Рядом с домом был гараж. Там на массивных полках «жили» бензопила, лампа паяльная и трансформатор. Столярный строгальный станок – Милхаевская беда и выручка – располагался вдоль стены, не далеко от мотоцикла. «Урал – трудяга», пусть уже не новый, однако все такой же мощный и надежный, «жил» в том же гараже.
Когда люди приходили на обряд, во дворе разводился костер, выносились скамейки, стол и стулья. Одни из приглашенных стояли в это время, а другие сидели, как и положено. Гости, приехавшие на ежегодное капание, были главными лицами. Управлял всем этим действом Шаман, являясь проводником между миром нашим – миром людей – и миром духов.
Редкие события могли всколыхнуть деревенский уклад. Жизнь была обычная, такая же, как и у других. Люди трудились, рожали и воспитывали детей, пока те сами не становились взрослыми и не обзаводились собственными семьями. Старики учили сыновей, а те учили внуков. Так продолжалось долго, из поколения в поколение.
Давно, когда Милхай еще трудился по профессии и не был шаманом, внезапно стали уходить его братья и сестры, дяди и тети, близкие и дальние родственники. По стечению обстоятельств, происходящих в родове, он неожиданно для себя стал самым старшим. Наступил его черед. Милхаю не приходилось особо выбирать. Шаманские корни были по отцу и по матери. Нужно было принимать решение. Но Милхай сопротивлялся, не хотел ответственности, переживал за себя и за родных. А потом он сильно заболел, как будто «на ровном месте». Поначалу пытался сам лечиться, по больницам ходил, по врачам, однако тщетно.
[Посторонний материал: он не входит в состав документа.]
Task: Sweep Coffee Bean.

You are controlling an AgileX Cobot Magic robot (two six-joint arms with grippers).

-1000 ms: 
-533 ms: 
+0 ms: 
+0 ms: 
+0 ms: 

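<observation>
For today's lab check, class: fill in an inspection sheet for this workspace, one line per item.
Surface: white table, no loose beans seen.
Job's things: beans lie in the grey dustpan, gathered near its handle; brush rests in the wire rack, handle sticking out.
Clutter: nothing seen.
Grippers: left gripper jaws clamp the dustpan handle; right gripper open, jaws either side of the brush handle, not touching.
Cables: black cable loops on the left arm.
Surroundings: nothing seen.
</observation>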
Несмотря на все усилия, он постепенно угасал: то температура повышалась и никак не проходила, то лихорадило его даже под теплым одеялом и в шерстяной одежде. Суставы ныли так, что и подняться было невозможно. Сердце выскакивало из груди, голова раскалывалась и желудок сводило. Пот холодный катился по его телу, слабость валила с ног. Внезапно пропадал аппетит, и Милхай ничего не ел по нескольку дней, пил только чистую воду. Даже от чая его выворачивало. Похудел совсем, стал как скелет ходячий: одни глаза, да кости, обтянутые кожей.
«В чем только душа его держится?» – говорили соседи. Разные были симптомы, одно лишь одинаково – не помогали ему ни лекарства, ни больницы. Облегчения кратковременные сменялись длительными приступами, которые становились все сильнее и сильнее.
Потом, однажды, он начал видеть тени. Сперва не поверил своим глазам: «То ли на самом деле все происходит, то ли померещилось». Когда не спал по ночам, с температурой мучился, кто-то заходил в хату и там оставался. На следующее утро Милхай спрашивал у Янжимы, слыхала ли она чего? На что получал отрицательный ответ. Двери закрывались на массивный засов, да и собака бы залаяла, если бы чужого почувствовала.
Шло время, но состояние Милхая ухудшалось. Янжима вызывала скорую. Приезжали доктора, кололи какие-то лекарства, давали направления в больницу, и все повторялось снова. В больнице он начал видеть мертвых. Сам не задержался там надолго. Не в силах больше противостоять, Милхай поник духом и ослабел. Медики от безнадеги отправили его домой. Милхай по-прежнему не спал, все так же слышал, как кто-то входит в дом и остается. В моменты просветления он начал подумывать, не сходит ли с ума. Однако позже осознал, что все еще при памяти и в состоянии рассуждать здраво.
После попыток излечиться и убежать от собственной судьбы, Милхай смирился с неизбежным. Родные, тем не менее, рук не опускали. Янжима продолжила искать любые средства, которые бы помогли ее мужу. Она обегала всю округу, договаривалась с больницей, разных докторов водила, но ничего не помогало.